Foot traffic regression

shoonlee commented 3 years ago

@wbinzhe

Let's define temperature in Fahrenheit and use the number of days above 90F instead of 30C, below 30F instead of 0C.
Try to run the following models.
Try both the entire sample (not restricting to those matched to the RCA based on the 3-digits) of stores within CA, TX, and NY, and 3-digits that are matched with the RCA data.

(1) y{iwt} = b*T{iwt} + a*P_{iwt} + \lambda_i + \gamma_t + \omegaw + \epsilon{iwt} where i is an individual store, w is a week of the year (so taking integer values between 1 and 52), t is a year. y is number of customers, T is temperature measure, P is precipitation measure.

Also, try a non-parametric damage function as the following:

(2) y{iwt} = b^k*T^k{iwt} + a*P_{iwt} + \lambda_i + \gamma_t + \omegaw + \epsilon{iwt}

where T^k_{itw} is the number of days in the daily average temperature bin k where k takes (in Fahrenheit) below 10, 10-20, 20-30, ..., over 90 for each week. For instance, suppose that in the week of Jan 5, 2019, the daily average was 50, 60, 65, 14, 10, 84, 12. Then T^{50-60}=1, T^{60-70}=2, T^{10-20}=3, and T^{80-90}=1.

shoonlee commented 3 years ago

@wbinzhe Can you try to produce tables for the foot traffic data by this Friday? It will be very helpful to talk to Justin at NUS.
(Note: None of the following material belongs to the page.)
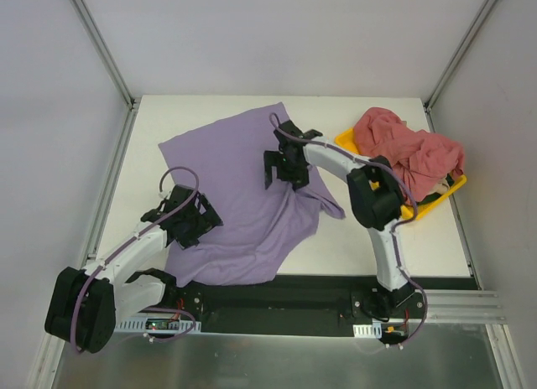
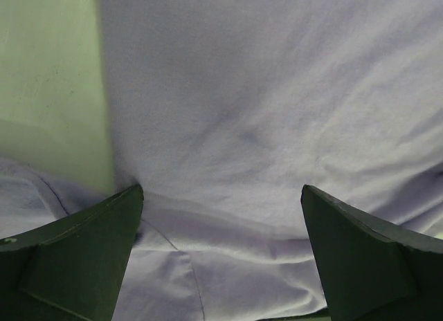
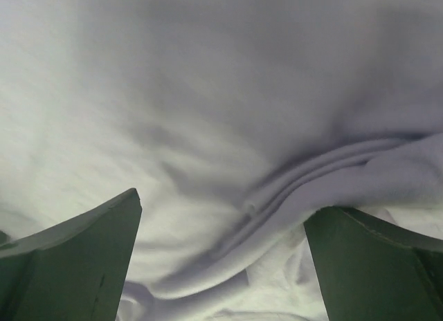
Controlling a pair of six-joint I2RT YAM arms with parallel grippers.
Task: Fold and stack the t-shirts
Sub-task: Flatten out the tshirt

shoonlee commented 3 years ago

@wbinzhe

I did something similar (for the non-parametric analysis) in my paper and the code below might be useful to create the temperature bin dummies (feel free to ignore them if you know how to do it already). In my case, I created flood size dummies using the continuous measure of flood size.

data <- tmp %>%
    mutate(f_cat = cut(fsize, breaks = c(1,2,10,20,30,40,50),   # fsize is continuous measure of flood size
                       labels = FALSE, include.lowest = TRUE), 
           vals = 1,
           f_cat = ifelse(f_cat %in% NA, 0, f_cat)) %>% 
    pivot_wider(names_from = f_cat, values_from = vals, 
                values_fill = list(vals = 0), names_prefix = "fl_")

shoonlee commented 3 years ago

@wbinzhe

Run two separate foot traffic regressions: (1) entire sample and (2) subset of stores located within the RCA zip code (namely, zip codes with RCA transaction observations).

With the RCA data, run the following:

(1) price{it} = bT{it} + aP_{it} + \lambda_i + \gammat + \epsilon{it} where i is an individual building, t is a year. T is temperature measure, P is precipitation measure. With the RCA data, in addition to the T measures used for the foot traffic data, try the average of the annual number of days above 90F in the past 5 years.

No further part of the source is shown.